カバー率が高い=「入りやすい」とは限らない
カバー率はあくまで「入所系施設の定員 / 要介護認定者数全体」で算出した指標であり、実際の入所のしやすさを直接示すものではありません。分母には在宅サービスのみ利用している方も含まれるため、数値は構造的に低くなります。以下の点を踏まえて総合的にとらえることが大切です。
- カバー率が高くても、施設が満室であれば入所できません。空き状況は施設に直接確認する必要があります。
- 施設の種類や費用はさまざまです。特別養護老人ホーム、介護老人保健施設、グループホームなど、施設ごとに入所条件や費用が異なります。

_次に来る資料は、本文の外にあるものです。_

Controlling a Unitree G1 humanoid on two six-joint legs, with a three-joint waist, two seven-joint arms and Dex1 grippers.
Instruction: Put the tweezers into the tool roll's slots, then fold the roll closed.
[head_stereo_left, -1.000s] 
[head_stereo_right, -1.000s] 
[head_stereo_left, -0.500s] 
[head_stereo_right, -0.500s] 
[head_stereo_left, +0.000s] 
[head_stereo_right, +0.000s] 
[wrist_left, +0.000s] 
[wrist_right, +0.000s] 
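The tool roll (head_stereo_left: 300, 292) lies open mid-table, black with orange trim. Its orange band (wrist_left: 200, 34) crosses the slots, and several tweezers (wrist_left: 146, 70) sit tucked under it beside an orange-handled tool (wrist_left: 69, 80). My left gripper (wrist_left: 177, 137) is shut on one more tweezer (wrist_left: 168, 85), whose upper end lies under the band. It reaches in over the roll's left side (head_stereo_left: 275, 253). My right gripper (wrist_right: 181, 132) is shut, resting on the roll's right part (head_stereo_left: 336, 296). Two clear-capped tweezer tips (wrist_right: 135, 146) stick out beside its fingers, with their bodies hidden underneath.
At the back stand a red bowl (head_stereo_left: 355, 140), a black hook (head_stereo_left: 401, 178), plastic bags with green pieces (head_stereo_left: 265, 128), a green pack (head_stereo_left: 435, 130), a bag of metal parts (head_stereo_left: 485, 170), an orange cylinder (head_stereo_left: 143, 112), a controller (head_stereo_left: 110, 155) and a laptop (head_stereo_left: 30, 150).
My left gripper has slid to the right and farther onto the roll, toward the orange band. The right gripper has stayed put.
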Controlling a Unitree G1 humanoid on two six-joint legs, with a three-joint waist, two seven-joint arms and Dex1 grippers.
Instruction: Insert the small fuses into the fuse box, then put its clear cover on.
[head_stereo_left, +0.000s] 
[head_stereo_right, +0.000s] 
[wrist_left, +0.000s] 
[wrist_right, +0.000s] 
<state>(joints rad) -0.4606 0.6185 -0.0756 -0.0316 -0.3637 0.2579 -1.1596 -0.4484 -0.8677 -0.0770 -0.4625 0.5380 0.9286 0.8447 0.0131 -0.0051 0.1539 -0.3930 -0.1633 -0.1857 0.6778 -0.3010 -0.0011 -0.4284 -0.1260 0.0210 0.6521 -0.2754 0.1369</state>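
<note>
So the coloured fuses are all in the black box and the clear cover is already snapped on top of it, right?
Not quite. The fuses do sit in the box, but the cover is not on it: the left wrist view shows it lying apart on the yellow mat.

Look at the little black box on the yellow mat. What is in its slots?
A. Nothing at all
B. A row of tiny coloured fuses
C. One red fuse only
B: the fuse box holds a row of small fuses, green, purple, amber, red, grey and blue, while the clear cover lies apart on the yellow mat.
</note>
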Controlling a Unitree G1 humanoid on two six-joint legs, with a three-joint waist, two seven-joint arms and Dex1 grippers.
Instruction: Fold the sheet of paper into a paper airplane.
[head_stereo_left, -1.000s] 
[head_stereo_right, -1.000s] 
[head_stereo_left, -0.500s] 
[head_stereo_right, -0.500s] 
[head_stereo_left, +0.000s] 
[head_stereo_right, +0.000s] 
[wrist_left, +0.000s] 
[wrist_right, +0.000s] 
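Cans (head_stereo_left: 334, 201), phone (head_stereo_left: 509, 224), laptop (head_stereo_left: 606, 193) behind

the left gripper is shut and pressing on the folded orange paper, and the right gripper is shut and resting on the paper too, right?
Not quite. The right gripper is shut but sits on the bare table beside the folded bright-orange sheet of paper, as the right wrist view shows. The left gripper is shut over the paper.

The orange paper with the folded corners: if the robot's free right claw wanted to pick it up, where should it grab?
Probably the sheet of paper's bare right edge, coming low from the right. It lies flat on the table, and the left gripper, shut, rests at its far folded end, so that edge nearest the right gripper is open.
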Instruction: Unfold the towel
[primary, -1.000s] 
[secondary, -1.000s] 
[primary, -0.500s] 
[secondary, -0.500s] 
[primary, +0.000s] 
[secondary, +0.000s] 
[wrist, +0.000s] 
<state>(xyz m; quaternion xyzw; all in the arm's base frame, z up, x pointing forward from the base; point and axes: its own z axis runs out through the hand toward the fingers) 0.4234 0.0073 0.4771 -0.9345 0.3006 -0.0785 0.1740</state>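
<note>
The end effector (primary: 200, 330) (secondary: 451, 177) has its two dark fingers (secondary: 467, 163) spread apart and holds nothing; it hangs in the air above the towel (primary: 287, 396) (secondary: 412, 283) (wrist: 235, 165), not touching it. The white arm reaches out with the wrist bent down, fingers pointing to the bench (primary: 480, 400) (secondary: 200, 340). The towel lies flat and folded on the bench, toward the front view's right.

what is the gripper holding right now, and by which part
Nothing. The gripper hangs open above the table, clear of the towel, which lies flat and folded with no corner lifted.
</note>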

- 逆にカバー率が低い地域でも、近隣自治体の施設を利用できるケースが多くあります。介護施設の利用は居住地に限定されません。
このランキングを見るときの注意点
- カバー率は施設の「定員」をもとに算出しています。実際の空き状況を反映しているわけではありません。
- 定員データが未入力の施設は集計に含まれていないため、実際の供給力よりも低く算出されている可能性があります。
- 小規模自治体では施設数が少ないため、1施設の開設・閉鎖で数値が大きく変動する点にもご注意ください。
- データは厚生労働省の公表データに基づいていますが、調査時点と現在で状況が異なる場合があります。
カバー率の計算方法について詳しくは、指標の解説ページをご覧ください。
まとめ
福井県のカバー率は全国平均を下回る地域が多いですが、上位の市町村にはそれぞれ異なる背景があります。小規模自治体でカバー率が高く出やすい面がある一方、箕面市や大東市のように一定の人口規模を持つ地域でも施設供給が手厚いケースがあります。
各指標の計算方法について詳しくは、指標の解説ページをご覧ください。全国版のランキングについては、全国版のカバー率記事もあわせてどうぞ。